Thinking out loud about my presentation

| speaking

In two weeks, I’m going to talk about Remote Presentations That Rock at the Technical Leadership Exchange, a virtual conference inside IBM.

The TLE is a prestigious conference. I got to attend the TLE in my very first year, sneaking in as a speaker about a timely topic: I.B.Millennials. (Tip: Speaking is the best way to get into conferences that you wouldn’t be approved or even invited to attend.) About 4,000 technical leaders and one newbie (me) descended on Orlando, Florida, for lots of inspiration and learning. In line with the travel restrictions of 2009, the conference shifted to a virtual format and opened up attendance to anyone who wanted to make it to the calls.

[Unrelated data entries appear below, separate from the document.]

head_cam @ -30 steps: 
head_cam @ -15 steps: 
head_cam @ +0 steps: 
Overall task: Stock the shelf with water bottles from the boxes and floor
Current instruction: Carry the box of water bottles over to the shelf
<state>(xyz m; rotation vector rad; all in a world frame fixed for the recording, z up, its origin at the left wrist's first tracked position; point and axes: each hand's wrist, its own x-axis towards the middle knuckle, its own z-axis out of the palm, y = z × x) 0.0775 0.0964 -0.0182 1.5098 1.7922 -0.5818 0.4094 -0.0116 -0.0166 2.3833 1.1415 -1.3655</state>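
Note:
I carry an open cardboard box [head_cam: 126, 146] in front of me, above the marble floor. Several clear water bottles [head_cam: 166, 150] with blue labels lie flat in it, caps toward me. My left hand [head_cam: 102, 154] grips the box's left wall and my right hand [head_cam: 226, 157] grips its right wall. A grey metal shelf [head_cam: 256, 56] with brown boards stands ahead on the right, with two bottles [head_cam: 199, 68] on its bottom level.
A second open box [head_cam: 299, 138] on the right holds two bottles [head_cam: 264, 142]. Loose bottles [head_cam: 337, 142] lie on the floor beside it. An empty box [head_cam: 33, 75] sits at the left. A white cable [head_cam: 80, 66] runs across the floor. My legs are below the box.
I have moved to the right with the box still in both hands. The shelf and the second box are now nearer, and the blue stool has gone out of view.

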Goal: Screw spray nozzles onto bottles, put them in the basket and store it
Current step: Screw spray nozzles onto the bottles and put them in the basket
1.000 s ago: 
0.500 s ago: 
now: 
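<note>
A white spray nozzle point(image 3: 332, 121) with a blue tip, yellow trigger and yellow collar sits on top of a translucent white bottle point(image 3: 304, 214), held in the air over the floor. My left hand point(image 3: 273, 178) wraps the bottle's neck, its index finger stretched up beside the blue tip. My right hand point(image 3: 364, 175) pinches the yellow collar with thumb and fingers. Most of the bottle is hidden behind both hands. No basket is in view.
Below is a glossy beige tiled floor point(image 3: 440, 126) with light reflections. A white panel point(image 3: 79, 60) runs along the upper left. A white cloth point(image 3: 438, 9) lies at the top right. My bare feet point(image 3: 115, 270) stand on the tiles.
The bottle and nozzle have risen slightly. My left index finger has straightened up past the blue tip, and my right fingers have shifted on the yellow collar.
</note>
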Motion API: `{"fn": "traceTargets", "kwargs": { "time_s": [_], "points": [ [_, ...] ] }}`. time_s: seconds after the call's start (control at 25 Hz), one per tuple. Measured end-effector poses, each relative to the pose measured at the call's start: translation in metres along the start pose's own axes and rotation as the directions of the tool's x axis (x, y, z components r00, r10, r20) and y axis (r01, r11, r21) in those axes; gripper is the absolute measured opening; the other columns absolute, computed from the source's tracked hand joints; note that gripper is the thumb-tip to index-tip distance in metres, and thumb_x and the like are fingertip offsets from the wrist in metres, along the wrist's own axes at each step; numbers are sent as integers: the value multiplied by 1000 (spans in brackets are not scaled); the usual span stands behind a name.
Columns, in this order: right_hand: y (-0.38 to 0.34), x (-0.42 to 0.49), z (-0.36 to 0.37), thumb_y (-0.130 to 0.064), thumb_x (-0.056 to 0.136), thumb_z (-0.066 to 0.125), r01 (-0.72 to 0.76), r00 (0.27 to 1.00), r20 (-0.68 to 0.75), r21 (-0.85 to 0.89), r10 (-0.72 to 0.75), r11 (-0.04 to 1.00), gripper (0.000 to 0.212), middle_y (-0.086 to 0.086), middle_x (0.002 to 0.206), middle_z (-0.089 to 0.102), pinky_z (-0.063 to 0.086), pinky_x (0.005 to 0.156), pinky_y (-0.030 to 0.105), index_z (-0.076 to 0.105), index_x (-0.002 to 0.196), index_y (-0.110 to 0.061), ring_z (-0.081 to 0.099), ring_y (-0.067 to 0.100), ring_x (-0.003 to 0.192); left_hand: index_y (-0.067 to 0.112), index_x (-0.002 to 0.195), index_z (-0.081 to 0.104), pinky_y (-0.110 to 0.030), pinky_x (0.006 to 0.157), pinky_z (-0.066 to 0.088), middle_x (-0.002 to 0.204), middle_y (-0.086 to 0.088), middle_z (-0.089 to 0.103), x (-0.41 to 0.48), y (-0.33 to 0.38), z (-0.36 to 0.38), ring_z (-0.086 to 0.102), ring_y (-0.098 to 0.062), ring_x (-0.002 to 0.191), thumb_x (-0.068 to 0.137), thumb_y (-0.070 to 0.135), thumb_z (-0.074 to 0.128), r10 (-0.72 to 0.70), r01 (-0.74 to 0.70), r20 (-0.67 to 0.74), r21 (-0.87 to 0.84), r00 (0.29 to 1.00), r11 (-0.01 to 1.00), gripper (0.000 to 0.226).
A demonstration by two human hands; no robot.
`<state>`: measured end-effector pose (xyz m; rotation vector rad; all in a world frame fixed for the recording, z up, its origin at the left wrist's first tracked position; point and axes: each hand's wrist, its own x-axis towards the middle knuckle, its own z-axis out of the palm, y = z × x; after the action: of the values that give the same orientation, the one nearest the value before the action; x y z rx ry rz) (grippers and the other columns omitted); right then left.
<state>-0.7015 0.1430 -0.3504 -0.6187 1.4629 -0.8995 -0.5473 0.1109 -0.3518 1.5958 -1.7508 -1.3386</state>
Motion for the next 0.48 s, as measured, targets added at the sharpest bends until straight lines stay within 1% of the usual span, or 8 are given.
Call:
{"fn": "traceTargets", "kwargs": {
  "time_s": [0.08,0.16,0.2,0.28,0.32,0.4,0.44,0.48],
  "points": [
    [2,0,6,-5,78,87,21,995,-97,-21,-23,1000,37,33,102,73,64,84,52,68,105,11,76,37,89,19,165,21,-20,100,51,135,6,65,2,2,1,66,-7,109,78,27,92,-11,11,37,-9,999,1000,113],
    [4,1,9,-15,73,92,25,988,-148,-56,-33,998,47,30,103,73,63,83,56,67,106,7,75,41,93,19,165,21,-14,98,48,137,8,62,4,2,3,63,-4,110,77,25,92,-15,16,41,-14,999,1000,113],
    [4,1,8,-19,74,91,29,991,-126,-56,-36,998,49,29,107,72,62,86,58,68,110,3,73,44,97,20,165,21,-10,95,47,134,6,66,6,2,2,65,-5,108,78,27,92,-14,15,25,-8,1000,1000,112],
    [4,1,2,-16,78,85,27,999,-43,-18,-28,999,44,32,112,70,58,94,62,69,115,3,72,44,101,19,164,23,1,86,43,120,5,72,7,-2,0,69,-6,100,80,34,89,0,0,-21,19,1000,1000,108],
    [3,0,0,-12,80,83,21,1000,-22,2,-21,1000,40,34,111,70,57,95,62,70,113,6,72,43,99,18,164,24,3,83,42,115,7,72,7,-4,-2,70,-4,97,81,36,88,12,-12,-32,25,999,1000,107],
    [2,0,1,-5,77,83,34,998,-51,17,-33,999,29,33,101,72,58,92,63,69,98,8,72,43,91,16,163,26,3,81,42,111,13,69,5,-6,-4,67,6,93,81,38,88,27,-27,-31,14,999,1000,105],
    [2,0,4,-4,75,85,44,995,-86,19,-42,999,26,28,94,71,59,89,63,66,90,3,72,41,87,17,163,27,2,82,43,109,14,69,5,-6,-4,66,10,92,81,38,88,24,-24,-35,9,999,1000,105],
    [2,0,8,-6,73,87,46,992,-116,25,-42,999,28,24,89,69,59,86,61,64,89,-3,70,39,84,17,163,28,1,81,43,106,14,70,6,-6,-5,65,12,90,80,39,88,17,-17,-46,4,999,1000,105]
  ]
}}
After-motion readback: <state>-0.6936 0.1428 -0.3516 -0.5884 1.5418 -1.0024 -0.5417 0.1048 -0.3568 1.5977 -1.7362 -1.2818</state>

The TLE being the TLE, one of the conference organizers asked me to add some tips specific to technical leaders. After all, we’re expecting the cream of the crop.

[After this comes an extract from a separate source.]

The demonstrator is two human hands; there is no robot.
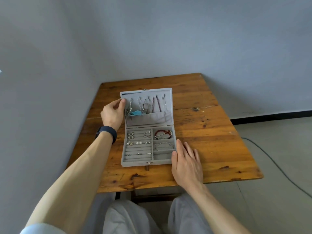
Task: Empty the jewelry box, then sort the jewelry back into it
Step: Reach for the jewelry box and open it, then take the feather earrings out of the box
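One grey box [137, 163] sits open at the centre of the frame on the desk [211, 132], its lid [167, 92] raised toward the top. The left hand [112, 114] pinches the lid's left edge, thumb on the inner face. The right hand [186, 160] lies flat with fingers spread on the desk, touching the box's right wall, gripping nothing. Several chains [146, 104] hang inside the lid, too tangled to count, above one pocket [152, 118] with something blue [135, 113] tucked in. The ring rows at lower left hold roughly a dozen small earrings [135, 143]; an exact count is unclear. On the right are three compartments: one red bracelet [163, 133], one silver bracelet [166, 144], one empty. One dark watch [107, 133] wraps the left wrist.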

So here’s my first challenge. When I think about my upcoming talk, I don’t see the audience as limited to “technical leaders”. I want to talk to future leaders as well as present ones. I want non-technical people to embrace these tips and techniques, just as technical people might pick up these tips and start using them. About the only differentiation I currently make is that I’m definitely thinking of people who have had some experience presenting remotely, and who are passionate about doing it better. I have to think about how to work the technical leadership angle in without alienating people who don’t yet think of themselves as technical leaders.

What does it mean to be a technical leader, and how is that related to presentations? Hmm, may be time to think out loud…

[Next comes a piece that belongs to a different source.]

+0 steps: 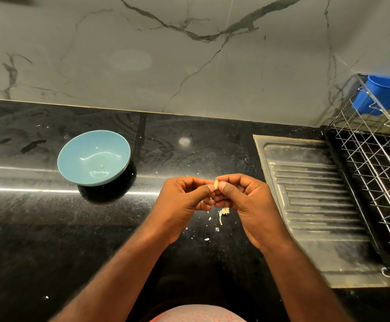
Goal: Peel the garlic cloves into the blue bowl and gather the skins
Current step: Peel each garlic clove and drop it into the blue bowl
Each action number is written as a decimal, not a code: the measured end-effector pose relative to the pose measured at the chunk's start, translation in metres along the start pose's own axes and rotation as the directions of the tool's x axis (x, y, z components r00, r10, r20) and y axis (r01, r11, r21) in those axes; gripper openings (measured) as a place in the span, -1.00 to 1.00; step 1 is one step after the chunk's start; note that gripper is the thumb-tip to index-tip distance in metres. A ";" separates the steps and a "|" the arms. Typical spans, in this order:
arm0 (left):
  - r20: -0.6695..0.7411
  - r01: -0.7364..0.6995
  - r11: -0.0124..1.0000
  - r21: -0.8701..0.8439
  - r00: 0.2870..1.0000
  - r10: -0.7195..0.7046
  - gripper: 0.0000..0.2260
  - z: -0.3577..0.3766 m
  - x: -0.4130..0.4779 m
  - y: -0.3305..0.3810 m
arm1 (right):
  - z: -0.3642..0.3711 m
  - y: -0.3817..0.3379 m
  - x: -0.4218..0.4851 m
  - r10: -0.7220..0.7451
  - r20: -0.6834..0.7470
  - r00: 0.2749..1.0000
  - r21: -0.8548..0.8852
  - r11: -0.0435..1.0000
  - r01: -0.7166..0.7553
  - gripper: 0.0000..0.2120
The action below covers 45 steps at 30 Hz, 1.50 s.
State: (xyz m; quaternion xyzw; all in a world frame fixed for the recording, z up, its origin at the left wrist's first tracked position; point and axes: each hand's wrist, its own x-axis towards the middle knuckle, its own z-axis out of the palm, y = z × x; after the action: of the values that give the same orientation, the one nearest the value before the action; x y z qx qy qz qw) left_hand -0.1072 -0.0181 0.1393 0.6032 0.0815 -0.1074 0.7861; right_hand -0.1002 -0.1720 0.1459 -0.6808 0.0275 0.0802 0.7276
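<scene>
We see the garlic clove (216,184), small and pale, pinched between the tips of both hands above the black countertop (49,228). The left hand (184,201) has its thumb and forefinger curled onto the clove from the left, and the right hand (243,201) meets it from the right in the same way. The two thumbs touch beside the clove, and the other fingers (203,206) are folded in under it. Only the clove's upper end shows above the thumbnails, so we cannot tell how much skin is on it.

Just below the fingers, near the heel of the right hand, a little clump of skins (224,211) lies on the countertop. A few smaller flakes are scattered toward the wrists.

Well to the left of the fingers and a little farther away stands the blue bowl (77,145), upright. In its bottom lies one tiny pale bit (101,165), too small for us to tell what it is.

To the right of the fingers, the ribbed steel drainboard (317,205) begins close to the right hand. Beyond it is a wire rack (375,163) with a blue plastic tub (387,94) hung at its far end. Past the fingertips the countertop ends at a grey veined marble wall (166,66).
</scene>
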 end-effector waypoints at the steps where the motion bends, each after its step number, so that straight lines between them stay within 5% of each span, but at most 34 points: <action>1: -0.004 -0.009 1.000 0.021 1.000 0.010 -0.91 -0.001 0.001 0.000 | 0.000 0.000 0.000 0.005 0.005 1.000 -0.010 1.000 -0.005 -0.90; 15: -0.060 -0.123 0.925 0.359 0.986 0.154 -0.89 0.006 0.002 -0.011 | 0.005 0.003 -0.002 -0.017 -0.082 0.996 -0.072 0.997 0.011 -0.89; 33: -0.074 -0.131 0.968 0.213 0.986 0.149 -0.96 0.001 0.001 -0.008 | 0.003 -0.003 -0.001 -0.079 -0.013 0.997 -0.311 0.948 0.071 -0.92; 45: -0.082 -0.122 0.974 0.193 0.987 0.140 -0.93 0.001 0.003 -0.002 | 0.007 -0.003 0.000 -0.003 0.001 1.000 -0.024 1.000 0.003 -0.89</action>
State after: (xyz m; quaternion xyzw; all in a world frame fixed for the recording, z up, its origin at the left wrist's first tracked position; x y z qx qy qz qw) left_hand -0.1052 -0.0195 0.1369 0.6830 0.0682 -0.0337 0.7264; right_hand -0.1005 -0.1648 0.1499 -0.6894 0.0254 0.0798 0.7195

  • We know leaders need good communication skills, and presentation skills are important. Leaders need to be able to explain, motivate, and influence. Presentations help people scale up their influence.
  • Bad presentations waste time and opportunities. We lose credibility, too.
  • Why do people give ineffective presentations? Not knowing better, not caring, or not making time to do better.
  • Not everyone knows what’s possible in terms of good presentations. We don’t have a lot of great role models.
  • Sometimes people give presentations they don’t particularly care about, or they don’t think what they’re presenting is (or can be) interesting.
  • Most people don’t make time for good presentations, or don’t invest the time to make it easy to make good presentations. They don’t deliberately make bad presentations, but they don’t make time to make good ones. (This is where mismatched slides, lots of text, and bad layout come in.) Technical leaders are already incredibly busy doing other things.
  • We need to be better at remote presentations and other virtual communication skills if we want to build a truly globally-integrated enterprise that can tap talent all over the world. That’s my meta-game. But what’s in it for individuals?
  • How can these tips help technical leaders?
    1. Make it real: doesn’t take extra time, but adds impact.
    2. Interact: helps you build your credibility and stay on track. You also personally get more value from your presentation opportunities.
    3. Make space for learning: means presentations take more time to plan, but less time to prepare.
    4. Practice, practice, practice: more work, but it also shows you that you can do this work outside presentations. It helps you build your reputation as a technical leader, too.
    5. Keep it simple: More time in planning, but helps you prepare a more effective presentation in less time. Also makes your presentation more resilient to technical problems.
    6. Start strong and end strong: Little extra effort, more effective presentations.
    7. Continue the conversation: Helps you build your reputation as a technical leader.
  • Okay. So I want to establish that technical leaders may make many tactical and strategic presentations. We’re focusing on tactical because people make so many of them and have less time to prepare them. Strategic presentations are obviously important, so people already work on making those good.
  • I also want to establish that there are challenges related to all presentations and challenges that are unique to remote presentations, and we’re going to focus just on challenges and tips that are specific to remote presentations. If they want to learn more, they can check out the Effective Presentations community.
  • Some tips are quick (Make it real, interact, start strong and end strong, continue the conversation), and some take more time but pay off a lot.
  • I thought about reordering the tips. They tell a story through the individual transitions, but the overall flow isn’t obvious. If I go with a more obvious organization (quick wins vs investments), the individual transitions aren’t as strong.
  • So what I have right now is:
  • Ask people to place themselves on a gradient when it comes to technical and strategic presentations
  • Talk about remote presentations vs all presentations
  • Ask people to think of the worst remote presentations they’ve been in, and why
  • Organize those challenges into remote vs common challenges
  • Focusing on remote challenges, ask people which is their top personal challenge

I changed the slides in the beginning, setting the stage and adding a lot more interaction. Thinking through a presentation is hard work, but fun!